Kron tressaillit. Il sentit la chaleur de la paume qui se posait sur sa main. Et le retour dans sa mémoire du visage oublié du Maître fut pour le garçon plus cher que pour Colomb, à bord de la Santa Maria, la vue de l’Amérique.
Cette fois, ils parlèrent longtemps.
Le Maître, enthousiaste, lui expliqua l’univers, les planètes et les étoiles. Kron saisissait chaque mot, s’efforçant de le retenir. Il sentait ses yeux se dessiller et les liens qui entravaient sa mémoire, se défaire.
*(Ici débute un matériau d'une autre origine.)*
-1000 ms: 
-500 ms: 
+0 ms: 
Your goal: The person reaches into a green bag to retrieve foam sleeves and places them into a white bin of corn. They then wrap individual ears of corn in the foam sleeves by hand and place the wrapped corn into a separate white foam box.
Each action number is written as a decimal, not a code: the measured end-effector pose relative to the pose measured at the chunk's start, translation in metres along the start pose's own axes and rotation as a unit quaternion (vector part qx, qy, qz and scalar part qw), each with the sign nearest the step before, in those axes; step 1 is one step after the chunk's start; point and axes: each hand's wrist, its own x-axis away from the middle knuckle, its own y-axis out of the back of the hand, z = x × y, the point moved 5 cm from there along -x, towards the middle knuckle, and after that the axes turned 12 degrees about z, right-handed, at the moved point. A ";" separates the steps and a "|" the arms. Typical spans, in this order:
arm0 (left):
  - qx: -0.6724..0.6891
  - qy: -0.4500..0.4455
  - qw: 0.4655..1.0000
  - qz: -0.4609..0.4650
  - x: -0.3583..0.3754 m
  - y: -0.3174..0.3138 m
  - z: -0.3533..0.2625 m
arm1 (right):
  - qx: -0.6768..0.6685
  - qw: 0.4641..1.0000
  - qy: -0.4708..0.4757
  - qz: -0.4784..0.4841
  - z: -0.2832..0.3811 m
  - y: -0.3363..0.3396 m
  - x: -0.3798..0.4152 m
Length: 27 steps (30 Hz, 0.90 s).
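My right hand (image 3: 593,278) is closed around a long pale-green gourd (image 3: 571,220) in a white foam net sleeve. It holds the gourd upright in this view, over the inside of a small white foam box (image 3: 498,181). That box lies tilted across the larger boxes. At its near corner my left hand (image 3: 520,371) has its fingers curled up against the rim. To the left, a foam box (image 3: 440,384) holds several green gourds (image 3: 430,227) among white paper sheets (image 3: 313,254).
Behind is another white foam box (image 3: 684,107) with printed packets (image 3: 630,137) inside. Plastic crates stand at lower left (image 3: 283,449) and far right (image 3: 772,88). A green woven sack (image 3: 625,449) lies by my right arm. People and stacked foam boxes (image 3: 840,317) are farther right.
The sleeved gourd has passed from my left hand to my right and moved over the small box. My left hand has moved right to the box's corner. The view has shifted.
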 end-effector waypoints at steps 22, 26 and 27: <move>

— Chaque étoile est un immense soleil flamboyant, dit le Maître.
— Oui, je me souviens… J’ai fait un rêve, une fois… Un vaisseau… Je me trouvais dans le poste de commande… Et sur l’écran panoramique, une boule de feu hirsute…
— C’était le soleil.
— Mais je ne puis me rappeler rien d’autre…
— Certes, mais tu verras le soleil.
— Celui qui est de quartz ?
— Non, le vrai.
— Et toi, tu as vu le soleil, Maître ?
— Oui… il y a bien longtemps.
— Raconte, pria Kron.
— Il chauffe doucement. Et il brille tellement qu’on ne peut le regarder sans avoir mal aux yeux. Il est comme de l’or incandescent.
— L’or. J’ai vu de l’or incandescent. Je m’en souviens… J’ai vu en rêve l’extraction des métaux lourds que l’on trouve dans l’écorce de la planète. Sur le soleil aussi, il y a des hommes ?
— Non, la vie est impossible sur le soleil. Elle ne peut surgir que sur les planètes, corps célestes qui tournent autour de l’astre-mère. Nous autres aussi, hommes, vivons sur une planète qui s’appelle Elma.